Reflect3r: Single-View 3D Stereo Reconstruction Aided by Mirror Reflections
Jing Wu, Zirui Wang, Iro Laina, Victor Adrian Prisacariu
TL;DR
Reflect3r addresses the challenge of single-view 3D reconstruction in scenes with mirrors by reframing mirror reflections as auxiliary views and constructing a physically valid virtual camera in pixel space. The approach integrates with existing feed-forward multi-view models (e.g., DUSt3R) and introduces a symmetric-aware loss to enforce geometric consistency between real and virtual poses, with an extension to dynamic scenes. A fully synthetic, editable Blender dataset with ground-truth real and virtual poses supports quantitative evaluation. Experiments on real and synthetic data show that Reflect3r achieves higher scene completeness, better accuracy, and lower Chamfer distances than strong baselines, demonstrating the practical value of leveraging mirror-induced stereo cues. The work provides a reusable framework and dataset for robust, low-cost 3D reconstruction in unconstrained environments.
Abstract
Mirror reflections are common in everyday environments and can provide stereo information within a single capture, as the real and reflected virtual views are visible simultaneously.
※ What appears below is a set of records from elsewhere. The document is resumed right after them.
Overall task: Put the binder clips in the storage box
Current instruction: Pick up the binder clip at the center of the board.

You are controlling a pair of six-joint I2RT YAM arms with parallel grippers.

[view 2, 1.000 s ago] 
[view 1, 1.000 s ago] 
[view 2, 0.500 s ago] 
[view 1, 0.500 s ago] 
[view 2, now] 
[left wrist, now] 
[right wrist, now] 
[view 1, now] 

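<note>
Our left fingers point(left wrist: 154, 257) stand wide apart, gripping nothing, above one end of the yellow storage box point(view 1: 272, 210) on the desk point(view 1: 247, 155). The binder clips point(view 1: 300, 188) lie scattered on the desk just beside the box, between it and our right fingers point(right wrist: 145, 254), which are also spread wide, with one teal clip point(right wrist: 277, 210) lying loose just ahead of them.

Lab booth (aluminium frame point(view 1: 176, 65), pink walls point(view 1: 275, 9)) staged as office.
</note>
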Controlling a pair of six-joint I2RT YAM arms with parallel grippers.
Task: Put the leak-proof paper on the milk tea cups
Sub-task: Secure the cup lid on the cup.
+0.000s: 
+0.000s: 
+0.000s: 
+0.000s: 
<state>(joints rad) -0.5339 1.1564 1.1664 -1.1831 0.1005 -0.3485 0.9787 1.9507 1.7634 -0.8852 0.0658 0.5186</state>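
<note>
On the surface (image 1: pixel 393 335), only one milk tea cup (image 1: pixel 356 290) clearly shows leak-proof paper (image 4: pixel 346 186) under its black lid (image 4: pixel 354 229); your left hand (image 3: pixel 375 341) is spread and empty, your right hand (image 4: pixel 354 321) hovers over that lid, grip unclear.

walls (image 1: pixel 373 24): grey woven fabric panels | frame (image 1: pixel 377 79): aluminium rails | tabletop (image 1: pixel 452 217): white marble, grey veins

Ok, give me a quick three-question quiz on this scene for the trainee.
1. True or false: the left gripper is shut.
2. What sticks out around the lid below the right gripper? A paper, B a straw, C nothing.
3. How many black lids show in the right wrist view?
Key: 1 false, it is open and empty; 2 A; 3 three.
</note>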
We exploit this property by treating the reflection as an auxiliary view and designing a transformation that constructs a physically valid virtual camera, allowing direct pixel-domain generation of the virtual view while adhering to the real-world imaging process. This enables a multi-view stereo setup from a single image, simplifying the imaging process, making it compatible with powerful feed-forward reconstruction models for generalizable and robust 3D reconstruction. To further exploit the geometric symmetry introduced by mirrors, we propose a symmetric-aware loss to refine pose estimation. Our framework also naturally extends to dynamic scenes, where each frame contains a mirror reflection, enabling efficient per-frame geometry recovery. For quantitative evaluation, we provide a fully customizable synthetic dataset of 16 Blender scenes, each with ground-truth point clouds and camera poses. Extensive experiments on real-world data and synthetic data are conducted to illustrate the effectiveness of our method.